> **EXERCISE GOAL**: Calculate how many lines in the following records hold the word "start", and report that number without comment.

[Dataset items]

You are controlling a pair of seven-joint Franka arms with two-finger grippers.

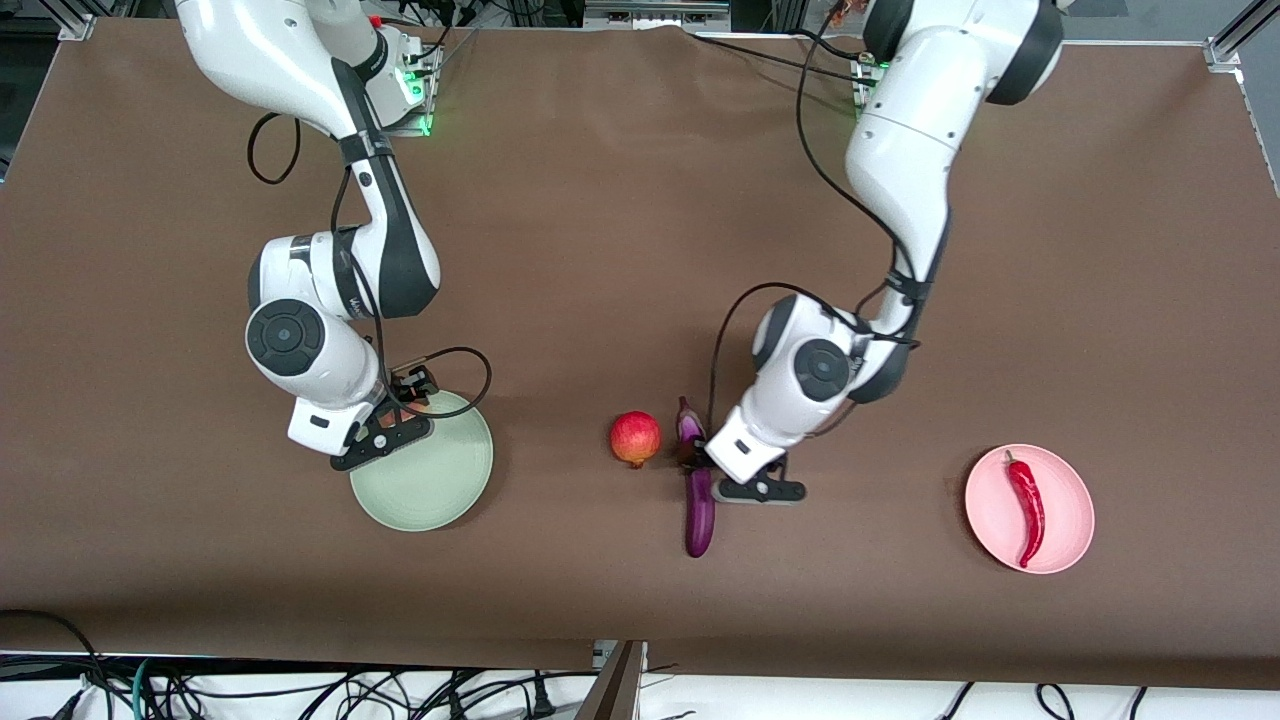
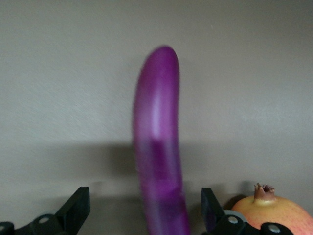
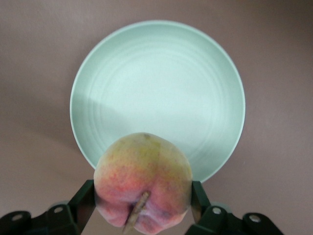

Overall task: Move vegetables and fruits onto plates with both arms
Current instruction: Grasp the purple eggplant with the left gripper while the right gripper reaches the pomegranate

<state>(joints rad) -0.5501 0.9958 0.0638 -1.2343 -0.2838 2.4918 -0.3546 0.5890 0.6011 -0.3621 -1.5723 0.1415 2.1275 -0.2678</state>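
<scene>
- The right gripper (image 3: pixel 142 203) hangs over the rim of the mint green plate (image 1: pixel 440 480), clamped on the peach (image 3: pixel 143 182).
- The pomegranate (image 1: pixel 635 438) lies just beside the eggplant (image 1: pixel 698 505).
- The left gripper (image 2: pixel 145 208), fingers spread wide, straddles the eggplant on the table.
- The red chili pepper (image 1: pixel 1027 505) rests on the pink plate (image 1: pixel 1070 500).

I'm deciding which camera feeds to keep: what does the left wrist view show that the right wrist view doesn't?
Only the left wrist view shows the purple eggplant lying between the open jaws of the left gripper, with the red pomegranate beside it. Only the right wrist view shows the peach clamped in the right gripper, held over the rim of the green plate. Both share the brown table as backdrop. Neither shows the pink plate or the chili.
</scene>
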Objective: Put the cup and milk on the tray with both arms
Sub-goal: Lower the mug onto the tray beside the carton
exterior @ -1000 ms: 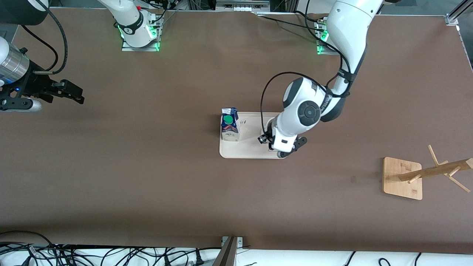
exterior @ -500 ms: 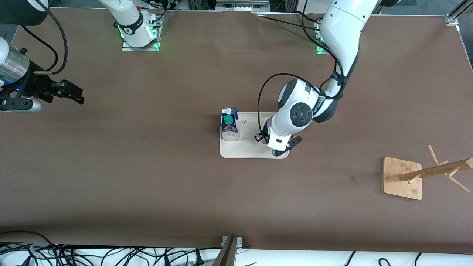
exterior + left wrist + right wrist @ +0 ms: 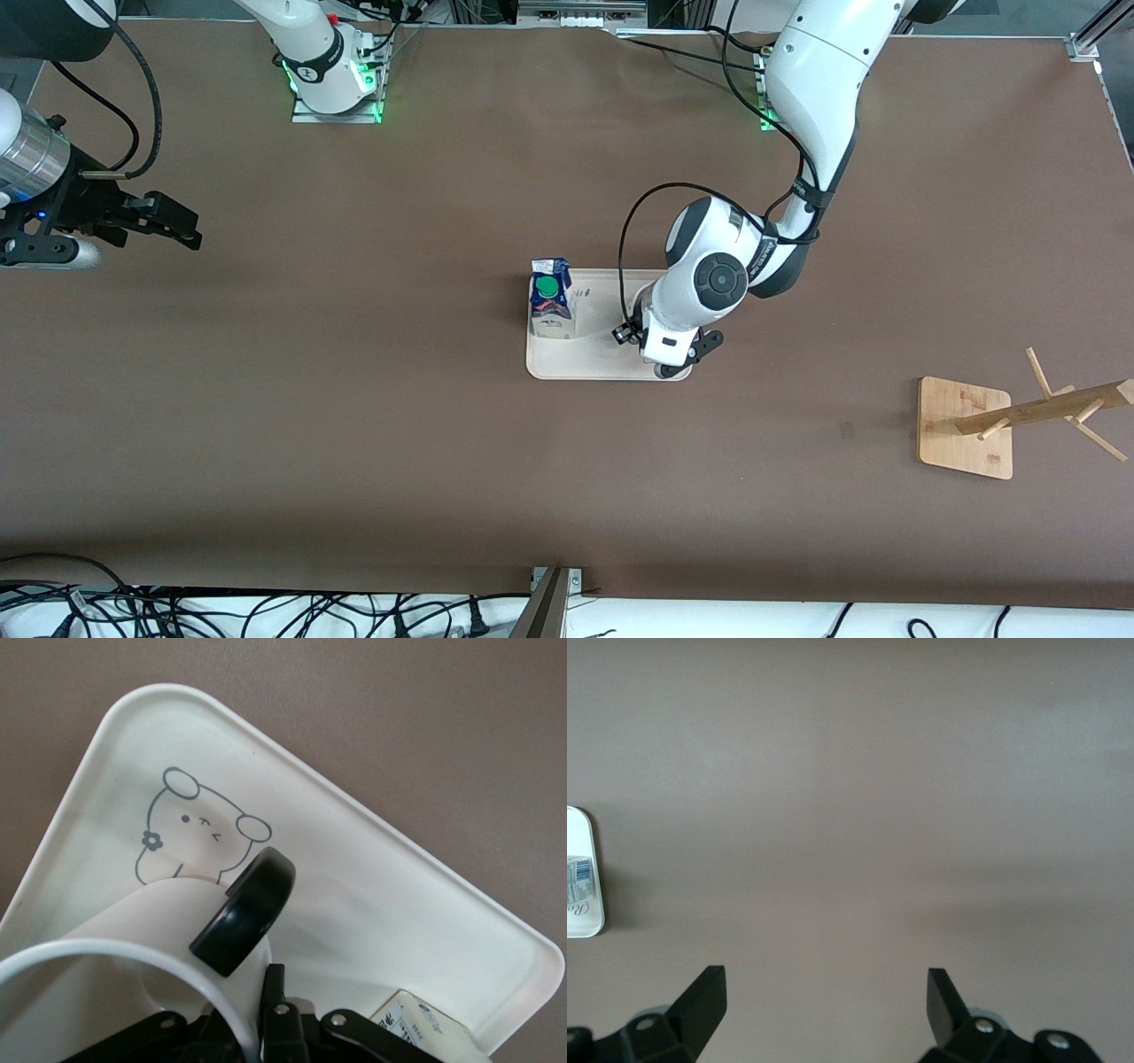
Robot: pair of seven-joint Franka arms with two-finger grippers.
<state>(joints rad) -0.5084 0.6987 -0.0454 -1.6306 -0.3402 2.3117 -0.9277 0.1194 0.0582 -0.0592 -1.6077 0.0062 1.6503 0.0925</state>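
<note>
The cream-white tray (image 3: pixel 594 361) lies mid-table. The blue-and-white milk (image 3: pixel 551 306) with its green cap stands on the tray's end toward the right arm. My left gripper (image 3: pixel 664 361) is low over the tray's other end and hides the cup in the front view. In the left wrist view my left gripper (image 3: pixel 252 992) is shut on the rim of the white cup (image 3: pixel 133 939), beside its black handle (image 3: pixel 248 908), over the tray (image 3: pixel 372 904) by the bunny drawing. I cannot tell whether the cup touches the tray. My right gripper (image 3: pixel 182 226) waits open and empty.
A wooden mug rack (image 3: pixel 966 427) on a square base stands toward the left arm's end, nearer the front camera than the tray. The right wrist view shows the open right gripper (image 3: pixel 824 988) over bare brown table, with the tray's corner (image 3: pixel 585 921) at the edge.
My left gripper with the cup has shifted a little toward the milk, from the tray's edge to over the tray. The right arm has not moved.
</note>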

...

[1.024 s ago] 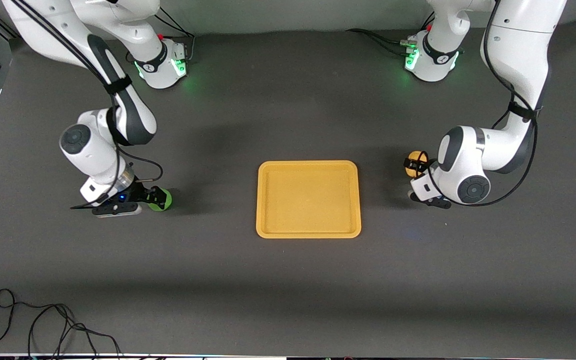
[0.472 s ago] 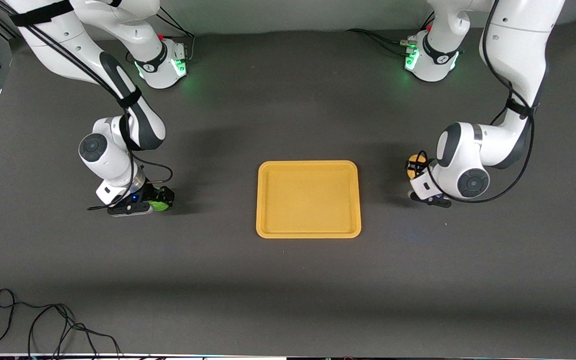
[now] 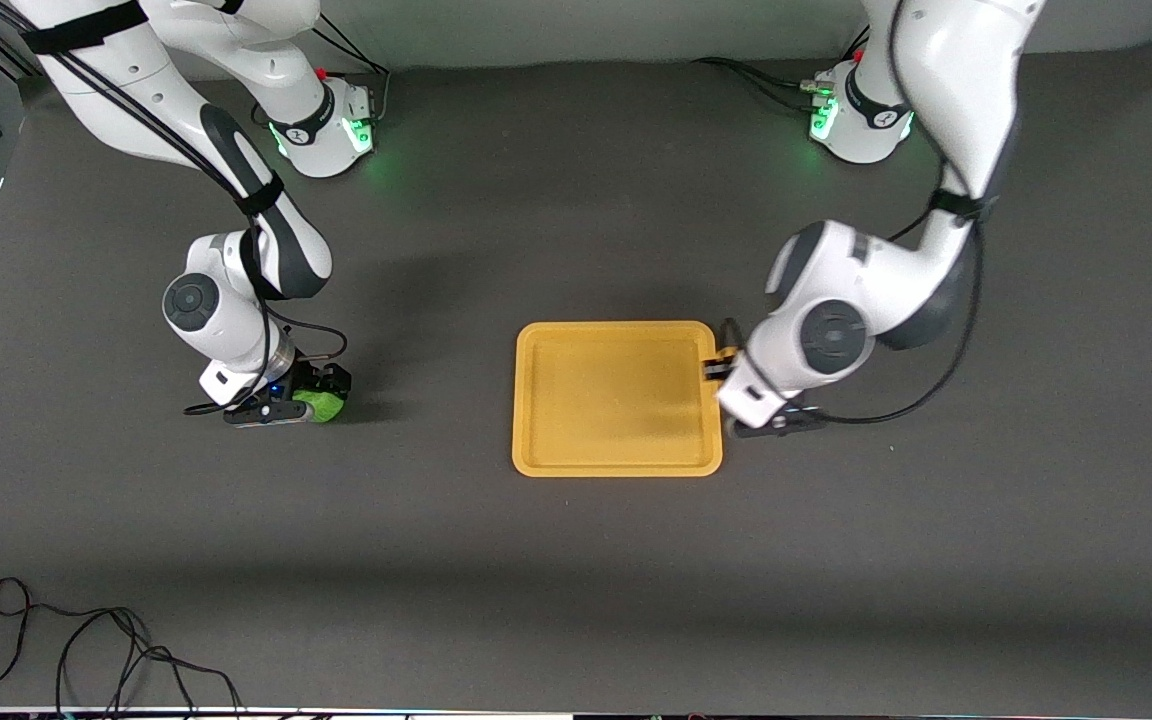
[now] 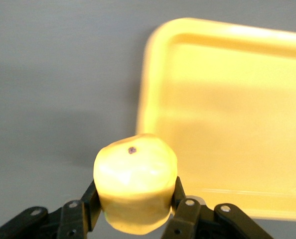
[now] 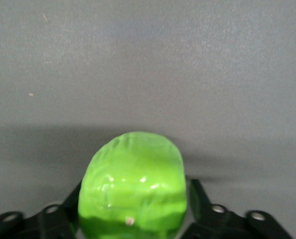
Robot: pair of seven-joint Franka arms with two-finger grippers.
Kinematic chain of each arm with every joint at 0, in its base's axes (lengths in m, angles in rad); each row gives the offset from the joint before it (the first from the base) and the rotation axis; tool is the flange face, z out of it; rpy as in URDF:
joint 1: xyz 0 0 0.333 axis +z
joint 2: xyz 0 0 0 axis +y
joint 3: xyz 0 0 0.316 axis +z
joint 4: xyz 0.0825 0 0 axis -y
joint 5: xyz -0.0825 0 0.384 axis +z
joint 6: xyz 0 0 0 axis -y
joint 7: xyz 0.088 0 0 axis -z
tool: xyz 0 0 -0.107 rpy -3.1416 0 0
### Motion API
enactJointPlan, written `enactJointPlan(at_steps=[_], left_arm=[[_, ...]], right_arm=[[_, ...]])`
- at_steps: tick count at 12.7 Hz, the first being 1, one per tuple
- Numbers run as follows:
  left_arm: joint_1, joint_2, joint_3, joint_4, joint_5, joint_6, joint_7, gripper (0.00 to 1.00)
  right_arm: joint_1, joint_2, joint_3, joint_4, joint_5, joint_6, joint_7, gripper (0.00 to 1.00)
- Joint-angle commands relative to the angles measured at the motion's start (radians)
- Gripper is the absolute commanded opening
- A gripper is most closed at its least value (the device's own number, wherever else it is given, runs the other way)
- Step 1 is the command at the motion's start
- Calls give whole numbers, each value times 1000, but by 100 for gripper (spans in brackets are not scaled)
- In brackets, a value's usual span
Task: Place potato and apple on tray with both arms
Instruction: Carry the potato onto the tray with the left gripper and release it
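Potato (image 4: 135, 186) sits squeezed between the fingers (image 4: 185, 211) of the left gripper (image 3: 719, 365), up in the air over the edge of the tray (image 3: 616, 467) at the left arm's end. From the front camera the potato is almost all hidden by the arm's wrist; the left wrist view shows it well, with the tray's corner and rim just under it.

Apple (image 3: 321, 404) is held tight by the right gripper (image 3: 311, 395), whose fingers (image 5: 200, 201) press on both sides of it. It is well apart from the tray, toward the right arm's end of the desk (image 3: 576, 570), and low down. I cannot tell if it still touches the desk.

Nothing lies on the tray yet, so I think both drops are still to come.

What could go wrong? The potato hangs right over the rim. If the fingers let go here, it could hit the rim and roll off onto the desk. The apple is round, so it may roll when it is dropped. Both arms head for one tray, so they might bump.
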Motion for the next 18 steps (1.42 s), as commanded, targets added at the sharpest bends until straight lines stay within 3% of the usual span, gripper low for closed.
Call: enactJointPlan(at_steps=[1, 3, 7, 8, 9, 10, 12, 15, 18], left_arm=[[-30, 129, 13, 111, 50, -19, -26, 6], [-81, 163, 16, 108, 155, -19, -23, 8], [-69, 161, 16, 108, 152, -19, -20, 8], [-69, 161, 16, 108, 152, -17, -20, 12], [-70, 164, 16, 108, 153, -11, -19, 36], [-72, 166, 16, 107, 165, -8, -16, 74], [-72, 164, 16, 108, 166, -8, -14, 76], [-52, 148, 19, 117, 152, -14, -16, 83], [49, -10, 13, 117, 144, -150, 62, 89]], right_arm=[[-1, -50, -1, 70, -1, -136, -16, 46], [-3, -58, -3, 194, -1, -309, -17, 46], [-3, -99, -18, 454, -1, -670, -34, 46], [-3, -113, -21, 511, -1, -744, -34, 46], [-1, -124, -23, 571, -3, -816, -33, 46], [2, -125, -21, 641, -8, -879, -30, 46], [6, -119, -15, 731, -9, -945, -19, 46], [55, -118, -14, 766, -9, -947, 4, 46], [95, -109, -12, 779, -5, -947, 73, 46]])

> **SOLUTION BELOW**: 2